UNITED STATES DISTRICT COURT FOR THE MIDDLE DISTRICT OF TENNESSEE NASHVILLE DIVISION
Jan 15, 2015
Civil No. 3:14-CV-1831 (M.D. Tenn. Jan. 15, 2015)

Opinion

Civil No. 3:14-CV-1831

01-15-2015

RAYMOND LEE WAGNER, Jr., Plaintiff, v. INTERNATIONAL AUTOMOTIVE COMPONENTS GROUP NORTH AMERICA, INC. and CAD ENGINEERING RESOURCES INC. D/B/A CER GROUP, N.A., INC., Defendants.


MEMORANDUM

On November 7, 2014, defendants International Automotive Components Group North America, Inc. ("IAC") and CAD Engineering Resources Inc. d/b/a CER Group, N.A., Inc. ("CAD") filed a Joint Motion to Dismiss the Amended Complaint (Docket No. 27), to which plaintiff Raymond Lee Wagner, Jr. ("Wagner") has filed a Response (Docket No. 33), and the defendants have filed two Joint Replies (Docket Nos. 37, 41). For the following reasons, the court will deny the Motion.

BACKGROUND

I. Amended Complaint Allegations

At the time of the incident giving rise to this action, Wagner was an employee of True Blue, Inc. d/b/a/ Labor Ready ("True Blue"), a company which provides workers to other businesses on a temporary basis. Wagner was assigned by True Blue to work at a factory ("Springfield Plant") owned by IAC and operated by IAC and CER.

The court focuses on the well-pleaded allegations in the Amended Complaint. Wagner was hired by True Blue without any involvement of the defendants. (Docket No. 26 at ¶ 5.) True Blue entered into a contract to provide the defendants with services. (Id. at ¶ 6.) Wagner had no direct contractual relationship with the defendants. (Id. at ¶ 5.) Wagner was paid by True Blue. (Id. at ¶ 7.) The plaintiff alleges that True Blue retained the ability to control the work to be performed by Wagner, including the ability to discipline or terminate him. (Id. at ¶ 8.)

At the Springfield Plant, IAC manufactures components that are placed into newly manufactured automobiles. (Id. at ¶ 9.) On August 11, 2013, Wagner was working in the Springfield Plant and performing tasks alongside an employee of the defendants. (Id. at ¶ 10.) As Wagner was placing form material into a permanent form ("mold press"), the machinery resumed operation and the mold press crushed Wagner's body. (Id. at ¶¶ 12-13.) Wagner suffered serious and permanent injuries. (Id. at ¶ 17.) The defendants had exclusive control over the ownership, installation, maintenance, and servicing of the machinery relevant to Wagner's injury. (Id. at ¶ 20.)

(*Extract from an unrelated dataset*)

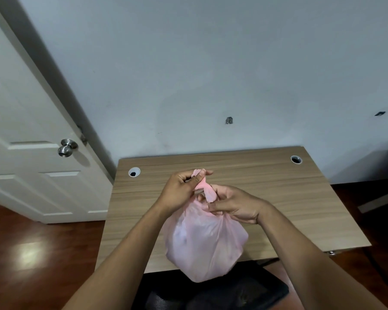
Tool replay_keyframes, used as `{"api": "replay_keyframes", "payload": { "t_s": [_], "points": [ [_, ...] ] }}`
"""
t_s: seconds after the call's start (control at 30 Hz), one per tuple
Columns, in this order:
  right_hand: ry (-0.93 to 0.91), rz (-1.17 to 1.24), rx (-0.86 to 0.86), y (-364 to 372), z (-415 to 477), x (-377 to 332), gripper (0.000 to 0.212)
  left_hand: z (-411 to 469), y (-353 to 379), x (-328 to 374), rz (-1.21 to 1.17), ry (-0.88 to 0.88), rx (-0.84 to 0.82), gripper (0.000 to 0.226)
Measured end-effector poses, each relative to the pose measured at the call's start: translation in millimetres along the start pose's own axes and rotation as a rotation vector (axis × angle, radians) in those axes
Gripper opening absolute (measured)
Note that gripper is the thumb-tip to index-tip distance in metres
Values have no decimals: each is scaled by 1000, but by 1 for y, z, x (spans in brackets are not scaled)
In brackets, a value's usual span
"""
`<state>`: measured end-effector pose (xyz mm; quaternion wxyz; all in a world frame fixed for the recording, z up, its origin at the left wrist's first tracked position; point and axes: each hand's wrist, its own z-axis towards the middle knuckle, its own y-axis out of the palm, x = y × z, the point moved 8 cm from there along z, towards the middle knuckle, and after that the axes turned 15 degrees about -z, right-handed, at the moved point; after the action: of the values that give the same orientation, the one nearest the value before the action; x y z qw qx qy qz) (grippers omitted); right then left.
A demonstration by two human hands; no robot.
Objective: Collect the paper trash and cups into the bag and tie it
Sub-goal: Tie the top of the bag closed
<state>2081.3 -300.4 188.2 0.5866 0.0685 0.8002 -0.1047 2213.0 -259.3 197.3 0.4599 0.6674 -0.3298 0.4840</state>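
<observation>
The pink plastic bag [205, 240] sits low in the view, at about 6 o'clock, bulging and full. Its body overlaps the near edge of the wooden desk [278, 193], and I cannot tell whether it rests there or hangs. Pale shapes show faintly through the film, too blurred to name. The top is gathered into a twisted neck that rises toward 12 o'clock.

At the bag's 11 o'clock, the left hand [179, 193] pinches the upper end of that twist between thumb and curled fingers. At the bag's 1 o'clock, the right hand [235, 205] has its fingers curled tight round the neck just below.

The desk carries two round cable holes, one at its 10 o'clock corner [134, 171] and one at its 2 o'clock corner [296, 159]. A black chair [211, 294] lies under the bag at 6 o'clock. A white door [20, 130] with a metal knob [67, 148] stands at 9 o'clock, above a glossy reddish floor [31, 253].
</observation>
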Motion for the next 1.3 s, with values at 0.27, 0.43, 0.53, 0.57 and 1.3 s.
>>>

II. Wagner's Claims and the Defendants' Rule 12(b)(6) Motion

The Amended Complaint is not a model of organization. It appears that Wagner brings claims against the defendants based upon multiple theories of liability, each of which sounds in simple negligence. These claims include: (1) failure to properly hire and train the employee who worked with Wagner; (2) failure to train Wagner; (3) failure to adequately warn Wagner of dangers at the Springfield Plant; (4) failure to provide a safe working environment; (5) operation of the mold press in a defective manner or condition; (6) failure to provide adequate safeguards to prevent direct employee exposure to the mold press; (7) failure to adequately maintain the mold press; and (8) violation of Tenn. Code Ann. § 50-3-105 by failure to provide a place of employment free from hazards likely to cause death or serious injury or harm to employees (Id. at ¶¶ 14-18.) The Amended Complaint does not contain any claim premised upon reckless or intentional conduct. (Id., passim)

The defendants have moved to dismiss the Amended Complaint based upon the exclusivity provision of Tenn. Code Ann. § 50-6-108. This statute provides that workers' compensation insurance benefits are the exclusive remedy for individuals who are injured while working, unless there is actual intent of the employer to injure the employee. See Valencia v. Freeland and Lemm Constr. Co., 108 S.W.3d 239, 242 (Tenn. 2003) (citing Liberty Mut. Ins. Co. v. Stevenson, 368 S.W.2d 760 (Tenn. 1963)). The defendants contend that the Amended Complaint should be dismissed because Wagner has only asserted claims for ordinary negligence and has failed to bring any claim involving actual intent. The defendants invoke the "borrowed servant" or "loaned employee" doctrine ("Borrowed Servant Doctrine"), under which a plaintiff's status as a temporary employee does not negate the exclusivity of the workers' compensation system, if it is determined that an employee's actual employer lends the employee to a "special employer" to perform certain duties. The defendants claim that they are Wagner's "special employer" for purposes of the Borrowed Servant Doctrine. In response, Wagner essentially argues that there are insufficient grounds at this stage of the case for the court to find that he is a borrowed servant of the defendants.

RULE 12(b)(6) STANDARD

In deciding a motion to dismiss for failure to state a claim under Rule 12(b)(6), the court will "construe the complaint in the light most favorable to the plaintiff, accept its allegations as true, and draw all reasonable inferences in favor of the plaintiff." Directv, Inc. v. Treesh, 487 F.3d 471, 476 (6th Cir. 2007); Inge v. Rock Fin. Corp., 281 F.3d 613, 619 (6th Cir. 2002). The Federal Rules of Civil Procedure require only that a plaintiff provide "'a short and plain statement of the claim' that will give the defendant fair notice of what the plaintiff's claim is and the grounds upon which it rests." Conley v. Gibson, 355 U.S. 41, 47 (1957). The court must determine only whether "the claimant is entitled to offer evidence to support the claims," not whether the plaintiff can ultimately prove the facts alleged. Swierkiewicz v. Sorema N.A., 534 U.S. 506, 511 (2002) (quoting Scheuer v. Rhodes, 416 U.S. 232, 236 (1974)).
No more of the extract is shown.